No início do mês, o portal NovaCana noticiou o investimento de R$ 675 para ampliação de duas usinas da Raízen, mas a apostadora mais surpreendente é a Odebrecht Agroindustrial (ODB Agro), grupo que amarga quatro prejuízos em cinco safras, sendo que o mais recente, em 2014/15, atingiu um valor negativo de R$ 1,2 bilhão. Além disso, no fechamento do mesmo exercício as dívidas da companhia somavam R$ 13,5 bilhões.
É nesse contexto deficitário e com diretrizes internas para a redução de investimentos que a ODB Agro recebeu a autorização do órgão regulador para operar a capacidade ampliada de uma de suas usinas, em que investiu cerca de R$ 300 milhões, elevando a moagem para 3,5 milhões de toneladas.

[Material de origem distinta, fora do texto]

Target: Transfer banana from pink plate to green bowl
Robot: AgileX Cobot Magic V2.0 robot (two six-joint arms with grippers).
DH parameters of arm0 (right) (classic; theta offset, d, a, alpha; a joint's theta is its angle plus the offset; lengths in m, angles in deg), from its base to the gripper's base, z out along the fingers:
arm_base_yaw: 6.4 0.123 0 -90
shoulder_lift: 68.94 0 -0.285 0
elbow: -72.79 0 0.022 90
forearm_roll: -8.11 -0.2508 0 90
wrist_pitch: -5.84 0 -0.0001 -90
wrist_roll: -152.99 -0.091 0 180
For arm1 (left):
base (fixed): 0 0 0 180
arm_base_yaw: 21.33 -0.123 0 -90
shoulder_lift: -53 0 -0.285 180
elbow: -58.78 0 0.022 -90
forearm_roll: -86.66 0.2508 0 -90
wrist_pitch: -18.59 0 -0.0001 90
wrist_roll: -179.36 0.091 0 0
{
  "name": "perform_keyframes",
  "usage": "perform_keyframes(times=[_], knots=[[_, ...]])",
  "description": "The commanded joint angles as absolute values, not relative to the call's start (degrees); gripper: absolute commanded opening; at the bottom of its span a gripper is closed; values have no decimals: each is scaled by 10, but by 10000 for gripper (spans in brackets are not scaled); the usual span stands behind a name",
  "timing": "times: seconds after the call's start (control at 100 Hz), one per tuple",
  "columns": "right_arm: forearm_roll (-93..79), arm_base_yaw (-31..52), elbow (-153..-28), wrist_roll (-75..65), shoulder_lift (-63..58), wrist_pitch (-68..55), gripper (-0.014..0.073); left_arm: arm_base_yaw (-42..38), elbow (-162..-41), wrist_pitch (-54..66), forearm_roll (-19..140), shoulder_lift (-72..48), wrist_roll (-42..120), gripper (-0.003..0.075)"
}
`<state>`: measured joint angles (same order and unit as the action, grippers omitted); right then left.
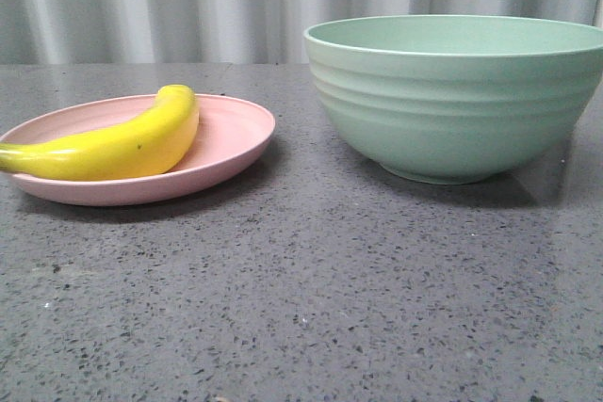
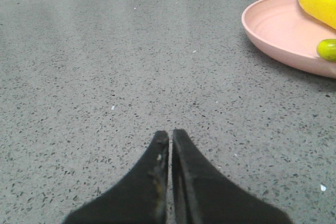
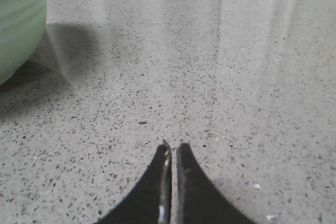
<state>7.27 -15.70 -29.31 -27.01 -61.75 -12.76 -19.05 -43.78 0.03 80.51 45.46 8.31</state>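
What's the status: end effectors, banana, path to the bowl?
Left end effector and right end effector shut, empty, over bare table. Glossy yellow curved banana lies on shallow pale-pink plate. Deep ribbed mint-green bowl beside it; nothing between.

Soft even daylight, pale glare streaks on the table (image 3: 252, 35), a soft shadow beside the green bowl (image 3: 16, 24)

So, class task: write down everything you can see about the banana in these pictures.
The banana is bright yellow, smooth and glossy, with a greenish stem end and a few small dark specks. It lies on its side, curved, on the pink plate, its stem end reaching the plate's left rim. Only the plate touches it. It sits left of the green bowl, apart from it, with neither tool near.
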Motion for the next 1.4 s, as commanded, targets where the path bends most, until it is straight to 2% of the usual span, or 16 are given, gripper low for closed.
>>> perform_keyframes(times=[0.0, 0.54, 1.06, 1.39], knots=[[81, -158, -281, -270, -629, -119, -67, -185, -433, 43, 803, 471, 79, -20], [81, -158, -281, -270, -629, -115, -67, -185, -433, 132, 812, 471, 79, -20], [49, -158, -281, -270, -629, 112, -67, -185, -433, 152, 812, 471, 79, -20], [49, -158, -281, -270, -627, 105, -67, -185, -433, 153, 812, 471, 79, -20]])
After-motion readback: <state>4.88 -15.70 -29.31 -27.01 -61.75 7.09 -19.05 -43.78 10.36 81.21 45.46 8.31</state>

Esta foi a segunda usina da companhia ampliada neste ano e autorizada a operar com nova capacidade de produção de etanol.
A seguir, os detalhes sobre a nova capacidade de produção de etanol da mais recente ampliação da ODB Agro.

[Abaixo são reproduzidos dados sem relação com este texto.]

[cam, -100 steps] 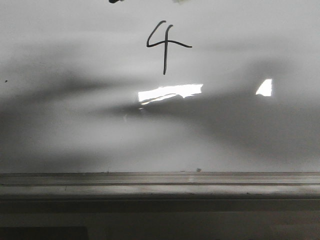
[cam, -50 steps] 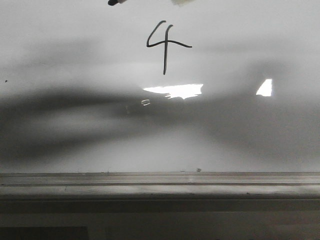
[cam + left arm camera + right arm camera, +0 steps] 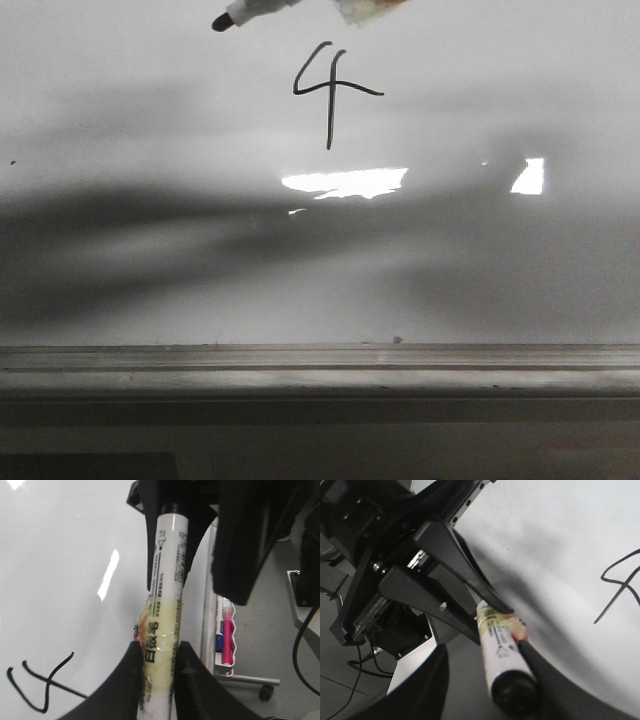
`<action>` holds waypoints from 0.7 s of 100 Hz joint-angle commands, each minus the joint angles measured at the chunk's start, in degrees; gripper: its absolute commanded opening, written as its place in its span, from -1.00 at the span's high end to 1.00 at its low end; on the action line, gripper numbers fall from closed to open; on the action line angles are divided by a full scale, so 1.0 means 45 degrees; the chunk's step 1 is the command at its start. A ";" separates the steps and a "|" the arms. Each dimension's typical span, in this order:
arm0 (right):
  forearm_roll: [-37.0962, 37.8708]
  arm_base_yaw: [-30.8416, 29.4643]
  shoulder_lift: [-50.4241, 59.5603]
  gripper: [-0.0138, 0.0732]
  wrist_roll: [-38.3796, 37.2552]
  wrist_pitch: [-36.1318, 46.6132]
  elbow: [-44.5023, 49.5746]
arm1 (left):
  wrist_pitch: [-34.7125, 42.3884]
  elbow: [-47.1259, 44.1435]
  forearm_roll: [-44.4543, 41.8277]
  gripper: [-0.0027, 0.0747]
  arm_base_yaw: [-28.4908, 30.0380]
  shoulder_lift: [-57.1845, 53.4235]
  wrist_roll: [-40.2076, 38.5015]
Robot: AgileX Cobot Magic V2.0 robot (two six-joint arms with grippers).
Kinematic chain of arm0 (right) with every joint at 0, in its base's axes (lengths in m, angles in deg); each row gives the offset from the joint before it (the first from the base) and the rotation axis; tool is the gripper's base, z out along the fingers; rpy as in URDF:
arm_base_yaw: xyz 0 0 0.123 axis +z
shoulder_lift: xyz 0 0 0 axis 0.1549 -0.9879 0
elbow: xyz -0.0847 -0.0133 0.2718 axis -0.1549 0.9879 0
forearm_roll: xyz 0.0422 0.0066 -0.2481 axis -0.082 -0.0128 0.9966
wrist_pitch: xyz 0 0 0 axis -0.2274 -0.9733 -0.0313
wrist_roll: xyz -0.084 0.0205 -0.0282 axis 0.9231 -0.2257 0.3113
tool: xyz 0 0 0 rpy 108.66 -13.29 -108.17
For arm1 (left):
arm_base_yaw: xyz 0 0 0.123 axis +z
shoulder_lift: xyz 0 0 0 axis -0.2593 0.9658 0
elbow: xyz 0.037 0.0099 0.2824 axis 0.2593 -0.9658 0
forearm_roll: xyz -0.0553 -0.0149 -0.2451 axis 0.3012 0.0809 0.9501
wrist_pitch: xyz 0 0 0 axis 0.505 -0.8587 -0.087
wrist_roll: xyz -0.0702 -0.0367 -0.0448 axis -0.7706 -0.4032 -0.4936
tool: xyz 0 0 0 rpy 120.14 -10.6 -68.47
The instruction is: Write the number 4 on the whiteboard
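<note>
The number 4 (image 3: 330, 92) is drawn in thin black line on the upper middle of the whiteboard (image 3: 120, 80). It also shows in the left wrist view (image 3: 40, 685) and the right wrist view (image 3: 620, 580). My left gripper (image 3: 159, 645) is shut on a white marker (image 3: 167, 580) wrapped in yellowish tape. My right gripper (image 3: 481, 645) is open, with its fingers on either side of the marker's black rear end (image 3: 512, 692). In the front view only the marker's black tip (image 3: 222, 21) shows, at the top edge, up and left of the 4.
A grey metal strip (image 3: 320, 375) runs along the board's lower edge. Bright light reflections (image 3: 345, 182) lie below the 4. A small tray with a pink and a blue marker (image 3: 225, 640) hangs beside the board's frame. The stand's foot and cables are on the floor.
The marker's tip has come further down into the front view from the top edge. The arms' shadows on the board have shifted. The 4 is unchanged.
</note>
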 commanded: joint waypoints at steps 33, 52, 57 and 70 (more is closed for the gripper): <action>-0.0834 -0.1323 0.1528 -0.23 -0.0013 0.3094 -0.0302 | 0.6449 -0.3163 0.0845 0.98 0.1443 -0.4470 -0.4732; -0.1711 -0.1323 0.1485 -0.23 -0.0013 0.3577 0.0253 | 0.8299 -0.4764 0.4198 0.98 0.1416 -0.4818 -0.4732; -0.1768 -0.1323 0.1452 -0.23 -0.0013 0.3615 0.0378 | 0.8074 -0.4765 0.4277 0.98 0.1416 -0.4553 -0.4732; -0.1882 -0.1323 0.1452 -0.23 -0.0013 0.3626 0.0625 | 0.8519 -0.4688 0.5081 0.98 0.1416 -0.3694 -0.4732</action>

A Odebrecht Agroindustrial (ODB Agro), grupo que amarga quatro prejuízos em cinco safras, sendo que o mais recente, em 2014/15, atingiu um valor negativo de R$ 1,2 bilhão, recebeu autorização para operar suas novas instalações para a produção de etanol na Usina Eldorado, localizada em Rio Brilhante (MS).
O grupo que ainda encerrou o último exercício com dívidas de R$ 13,5 bilhões, investiu cerca de R$ 300 milhões para elevar a capacidade de produção da unidade, que passou a uma moagem de 3,5 milhões de toneladas.
A licença para operação foi concedida pela Agência Nacional do Petróleo, Gás Natural e Biocombustíveis (ANP) na última quarta-feira (21). Segundo publicação no Diário Oficial da União, a Usina Eldorado pode produzir diariamente 1,7 milhão de litros de etanol hidratado, um crescimento de 240% em relação à produção autorizada em 2013, que era de 500 mil litros. Além disso, a unidade ganhou capacidade para produzir etanol anidro, até o volume diário de 750 mil litros, um produto que não constava na autorização anterior.
A meta para a unidade, segundo a ODB Agro, é fechar a safra 2015/16 com a produção de mais de 100 milhões litros de etanol hidratado, 65 milhões de anidro e 150 mil toneladas de açúcar, além de 270 GWh de energia elétrica exportados.
O indicativo é de que a unidade continua em ampliação. Segundo o site da empresa, a capacidade de produção de etanol está “em expansão para 445 milhões de litros”, enquanto potencial de moagem deve chegar a 6 milhões de toneladas.
Adquirida em 2008 pela então ETH Bioenergia, atual ODB Agro, a usina teve sua capacidade de moagem aumentada em 66% e, também conforme informações da empresa, tem a maior moenda do mundo, capaz de processar 1,35 mil toneladas de cana por hora.
Esta foi a segunda usina da Odebrecht autorizada neste ano a operar com nova capacidade de produção de etanol. Em julho, a Usina Rio Claro, em Caçú (GO), passou a ter instalações para produzir 1,2 milhão de litros de etanol anidro por dia, além dos 1,8 milhão de litros diários de etanol hidratado que já podia fabricar. Por safra, a capacidade anual de anidro é de 216 milhões de litros e 324 milhões de litros para o hidratado.